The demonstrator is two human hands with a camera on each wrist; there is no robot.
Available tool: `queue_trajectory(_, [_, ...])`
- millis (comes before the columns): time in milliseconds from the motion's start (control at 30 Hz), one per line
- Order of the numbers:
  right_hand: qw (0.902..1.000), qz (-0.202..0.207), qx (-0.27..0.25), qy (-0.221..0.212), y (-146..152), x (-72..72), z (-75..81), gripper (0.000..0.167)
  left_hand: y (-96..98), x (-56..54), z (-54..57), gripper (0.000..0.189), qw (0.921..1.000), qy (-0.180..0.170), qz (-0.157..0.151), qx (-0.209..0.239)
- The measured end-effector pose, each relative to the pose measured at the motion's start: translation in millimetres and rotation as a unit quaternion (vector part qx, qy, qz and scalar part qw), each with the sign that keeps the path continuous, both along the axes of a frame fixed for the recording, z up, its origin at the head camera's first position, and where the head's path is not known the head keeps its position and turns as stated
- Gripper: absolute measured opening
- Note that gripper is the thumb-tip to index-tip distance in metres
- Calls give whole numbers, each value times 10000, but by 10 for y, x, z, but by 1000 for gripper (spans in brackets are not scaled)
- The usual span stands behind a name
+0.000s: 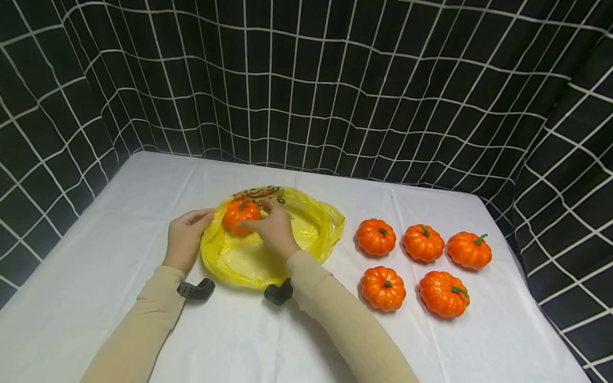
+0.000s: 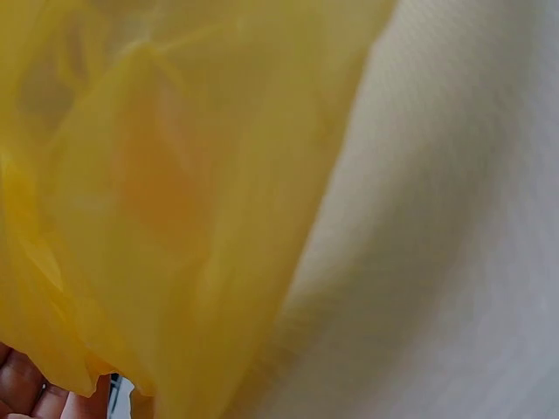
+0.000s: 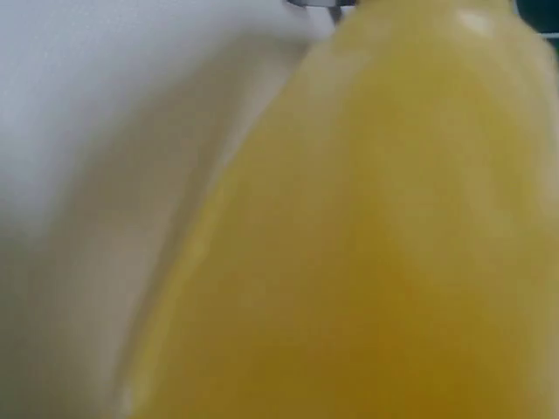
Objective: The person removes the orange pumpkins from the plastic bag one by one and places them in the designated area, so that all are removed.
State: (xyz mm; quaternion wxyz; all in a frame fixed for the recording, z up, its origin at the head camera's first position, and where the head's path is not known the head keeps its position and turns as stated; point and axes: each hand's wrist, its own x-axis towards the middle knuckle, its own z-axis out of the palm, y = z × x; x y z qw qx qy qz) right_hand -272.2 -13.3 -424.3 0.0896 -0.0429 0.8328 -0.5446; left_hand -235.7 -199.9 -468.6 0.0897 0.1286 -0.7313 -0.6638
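A yellow plastic bag (image 1: 258,276) lies on the white table with its mouth spread wide. My left hand (image 1: 187,236) grips the bag's left rim, and some of its fingers go behind the plastic. Inside the mouth, my right hand (image 1: 275,226) holds a small orange pumpkin (image 1: 239,215) with a green stem, its thumb and fingers on the right side of it. Through the bag (image 2: 227,192) in the left wrist view, a blurred orange shape shows. Yellow plastic (image 3: 376,227) fills most of the right wrist view and hides the right hand.
Several more orange pumpkins stand in two rows to the right of the bag, the nearest a back-row pumpkin (image 1: 375,237) and a front-row pumpkin (image 1: 383,289). Behind the white table (image 1: 158,175) hangs a black curtain (image 1: 306,80) with a white grid.
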Motion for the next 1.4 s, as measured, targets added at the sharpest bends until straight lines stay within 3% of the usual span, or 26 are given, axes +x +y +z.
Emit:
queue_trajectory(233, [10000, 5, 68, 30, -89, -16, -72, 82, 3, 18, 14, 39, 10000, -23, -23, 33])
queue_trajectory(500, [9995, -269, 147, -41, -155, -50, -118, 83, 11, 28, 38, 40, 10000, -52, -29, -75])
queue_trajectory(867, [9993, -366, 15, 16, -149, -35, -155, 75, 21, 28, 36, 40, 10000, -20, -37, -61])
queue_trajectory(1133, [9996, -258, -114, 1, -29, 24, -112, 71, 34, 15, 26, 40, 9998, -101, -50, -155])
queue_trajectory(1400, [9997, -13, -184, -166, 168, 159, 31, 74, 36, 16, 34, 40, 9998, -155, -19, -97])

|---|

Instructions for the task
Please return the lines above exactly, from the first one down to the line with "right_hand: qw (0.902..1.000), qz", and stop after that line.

Solution below
The demonstrator is two human hands with a camera on each wrist; there is no robot.
Available tool: `queue_trajectory(_, [_, ...])`
- millis (comes before the columns): time in milliseconds from the motion's start (control at 30 Hz), one per line
- Order of the numbers:
  right_hand: qw (0.902..1.000), qz (-0.202..0.207), qx (-0.27..0.25), qy (-0.221..0.212), y (-146..152), x (-72..72), z (-75..81), gripper (0.000..0.167)

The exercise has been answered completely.